**Task item:**
Retype precisely the section of the data that starts at the line containing "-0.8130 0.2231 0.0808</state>" and runs to its final line, ends included.

Content starts

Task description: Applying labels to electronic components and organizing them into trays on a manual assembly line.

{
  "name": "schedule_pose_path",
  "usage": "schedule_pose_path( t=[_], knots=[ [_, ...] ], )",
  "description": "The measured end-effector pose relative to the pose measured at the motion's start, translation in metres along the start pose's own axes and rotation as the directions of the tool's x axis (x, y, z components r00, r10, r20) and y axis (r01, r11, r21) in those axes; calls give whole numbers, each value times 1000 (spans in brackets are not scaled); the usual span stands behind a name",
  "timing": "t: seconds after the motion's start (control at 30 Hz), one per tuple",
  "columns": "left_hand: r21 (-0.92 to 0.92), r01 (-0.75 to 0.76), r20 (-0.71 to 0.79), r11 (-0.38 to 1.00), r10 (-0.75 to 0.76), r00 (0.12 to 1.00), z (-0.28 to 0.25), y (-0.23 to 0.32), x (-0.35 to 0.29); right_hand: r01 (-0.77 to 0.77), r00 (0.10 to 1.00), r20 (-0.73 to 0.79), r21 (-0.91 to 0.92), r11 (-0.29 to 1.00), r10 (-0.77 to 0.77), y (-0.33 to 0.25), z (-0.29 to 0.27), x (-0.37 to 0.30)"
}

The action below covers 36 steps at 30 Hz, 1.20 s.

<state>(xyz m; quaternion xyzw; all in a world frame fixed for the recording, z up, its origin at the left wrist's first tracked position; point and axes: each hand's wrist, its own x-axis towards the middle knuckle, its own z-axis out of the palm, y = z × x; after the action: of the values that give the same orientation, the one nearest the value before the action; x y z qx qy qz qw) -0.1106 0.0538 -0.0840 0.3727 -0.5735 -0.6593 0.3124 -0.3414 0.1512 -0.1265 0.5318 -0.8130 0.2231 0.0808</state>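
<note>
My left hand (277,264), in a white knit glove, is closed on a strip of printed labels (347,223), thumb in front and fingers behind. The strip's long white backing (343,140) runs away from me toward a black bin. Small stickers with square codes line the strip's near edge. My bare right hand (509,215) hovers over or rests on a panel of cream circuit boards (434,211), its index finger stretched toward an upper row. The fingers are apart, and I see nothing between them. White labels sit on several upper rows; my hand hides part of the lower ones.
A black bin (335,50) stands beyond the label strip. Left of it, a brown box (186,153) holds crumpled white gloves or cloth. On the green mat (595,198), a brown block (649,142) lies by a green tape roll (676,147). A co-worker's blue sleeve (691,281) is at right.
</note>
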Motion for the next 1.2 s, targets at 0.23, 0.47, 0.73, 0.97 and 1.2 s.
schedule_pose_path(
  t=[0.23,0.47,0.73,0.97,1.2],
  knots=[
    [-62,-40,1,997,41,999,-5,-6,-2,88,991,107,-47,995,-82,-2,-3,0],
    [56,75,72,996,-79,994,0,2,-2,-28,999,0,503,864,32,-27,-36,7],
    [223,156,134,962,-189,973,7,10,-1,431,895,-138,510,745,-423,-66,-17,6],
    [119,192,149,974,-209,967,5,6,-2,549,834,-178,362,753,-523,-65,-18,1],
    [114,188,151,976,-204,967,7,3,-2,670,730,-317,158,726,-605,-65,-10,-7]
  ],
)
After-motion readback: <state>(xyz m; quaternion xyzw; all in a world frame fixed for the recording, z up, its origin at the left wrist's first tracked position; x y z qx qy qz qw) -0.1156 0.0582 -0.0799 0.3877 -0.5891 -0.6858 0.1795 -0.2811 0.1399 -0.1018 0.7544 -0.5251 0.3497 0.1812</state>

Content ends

**Output below:**
<state>(xyz m; quaternion xyzw; all in a world frame fixed for the recording, z up, its origin at the left wrist's first tracked position; point and axes: each hand's wrist, its own x-axis towards the middle knuckle, its own z-axis out of the palm, y = z × x; after the action: of the values that give the same orientation, the one nearest the value before the action; x y z qx qy qz qw) -0.1106 0.0538 -0.0840 0.3727 -0.5735 -0.6593 0.3124 -0.3414 0.1512 -0.1265 0.5318 -0.8130 0.2231 0.0808</state>
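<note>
My left hand (277,264), in a white knit glove, is closed on a strip of printed labels (347,223), thumb in front and fingers behind. The strip's long white backing (343,140) runs away from me toward a black bin. Small stickers with square codes line the strip's near edge. My bare right hand (509,215) hovers over or rests on a panel of cream circuit boards (434,211), its index finger stretched toward an upper row. The fingers are apart, and I see nothing between them. White labels sit on several upper rows; my hand hides part of the lower ones.
A black bin (335,50) stands beyond the label strip. Left of it, a brown box (186,153) holds crumpled white gloves or cloth. On the green mat (595,198), a brown block (649,142) lies by a green tape roll (676,147). A co-worker's blue sleeve (691,281) is at right.
</note>
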Motion for the next 1.2 s, targets at 0.23, 0.47, 0.73, 0.97 and 1.2 s.
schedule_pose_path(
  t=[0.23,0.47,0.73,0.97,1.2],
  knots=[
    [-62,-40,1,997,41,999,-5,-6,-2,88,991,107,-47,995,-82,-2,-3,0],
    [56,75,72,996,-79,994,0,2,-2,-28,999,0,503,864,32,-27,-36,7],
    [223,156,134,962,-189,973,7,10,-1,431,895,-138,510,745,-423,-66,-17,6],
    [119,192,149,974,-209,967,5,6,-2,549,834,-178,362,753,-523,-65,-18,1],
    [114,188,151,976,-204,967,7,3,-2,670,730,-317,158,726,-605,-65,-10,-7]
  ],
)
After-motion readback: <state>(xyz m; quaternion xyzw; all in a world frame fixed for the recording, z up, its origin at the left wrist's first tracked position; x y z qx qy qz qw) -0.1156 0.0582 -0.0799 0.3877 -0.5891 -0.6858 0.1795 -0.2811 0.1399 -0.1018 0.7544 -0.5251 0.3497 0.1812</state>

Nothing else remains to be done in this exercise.